The wheels of my battered old Ford Ranger slipped and spun in the ruts of the field gateway. Filthy water spattered the windscreen. I had slithered and skidded for about a mile along sodden tramlines and soaking headlands, but the sea wall and silver estuary were still some distance away. I willed the old girl to find some traction as she fishtailed in the mud.

The wheels spun. Dog and decoys swayed in the back.

Since the enforced cancellation of trips to the Wash and to Lindisfarne, I’d been keener than ever to get among the geese at home. North Essex is not quite Norfolk or Northumberland when it comes to chasing wild geese, but it can at least temporarily suppress a bad case of goose fever.
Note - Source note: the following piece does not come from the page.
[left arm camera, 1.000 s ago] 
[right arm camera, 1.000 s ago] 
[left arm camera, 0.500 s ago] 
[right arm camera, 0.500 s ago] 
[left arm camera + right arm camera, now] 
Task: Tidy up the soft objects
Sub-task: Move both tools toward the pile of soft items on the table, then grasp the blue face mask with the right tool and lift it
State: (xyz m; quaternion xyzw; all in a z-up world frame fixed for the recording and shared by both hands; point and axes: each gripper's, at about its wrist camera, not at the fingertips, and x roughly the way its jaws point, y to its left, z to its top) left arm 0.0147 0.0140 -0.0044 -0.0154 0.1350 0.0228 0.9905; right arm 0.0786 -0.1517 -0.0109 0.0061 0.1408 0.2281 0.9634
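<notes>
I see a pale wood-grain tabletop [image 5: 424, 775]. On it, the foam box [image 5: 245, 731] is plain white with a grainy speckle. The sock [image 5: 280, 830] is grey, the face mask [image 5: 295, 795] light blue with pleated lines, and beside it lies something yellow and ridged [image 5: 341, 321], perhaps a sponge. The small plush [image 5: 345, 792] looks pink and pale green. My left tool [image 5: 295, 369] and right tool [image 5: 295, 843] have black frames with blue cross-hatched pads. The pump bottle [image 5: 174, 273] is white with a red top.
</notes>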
It was only 3pm but already the darkness was gathering. The weakening sun cast a pale glow in the western sky. Before long, birds would be on the move. I needed to get to that sea wall to intercept them as they flew between fresh and saltwater. I could picture them, ghosting between zostera, samphire and sea lavender on the saltings and the freshwater splashes, the lakes and the emerging winter crops inland. The last place I wanted to be was stuck in the mud and looking for help to be towed out.

Set at the end of a winding track, only the farm buildings on Blyth’s land are located above sea level. In late December, pumps work 24 hours a day on the rest of the holding. The sea wall needs constant attention to prevent the land being swallowed by restless tides. In this windswept and precarious place — part marsh, part farm — geese have huge skies and vast fields to call their own.

Brents, greylags and, this year, pinks and white fronts had been gathering in a dark army. I had spied them the previous day. Greylags were clustered tightly, feeding warily on winter barley, necks craning to ensure that no hidden gunner was creeping through the ditches which divide one field from the next. Out on the marshes, I could hear the high pitched notes of the white fronts.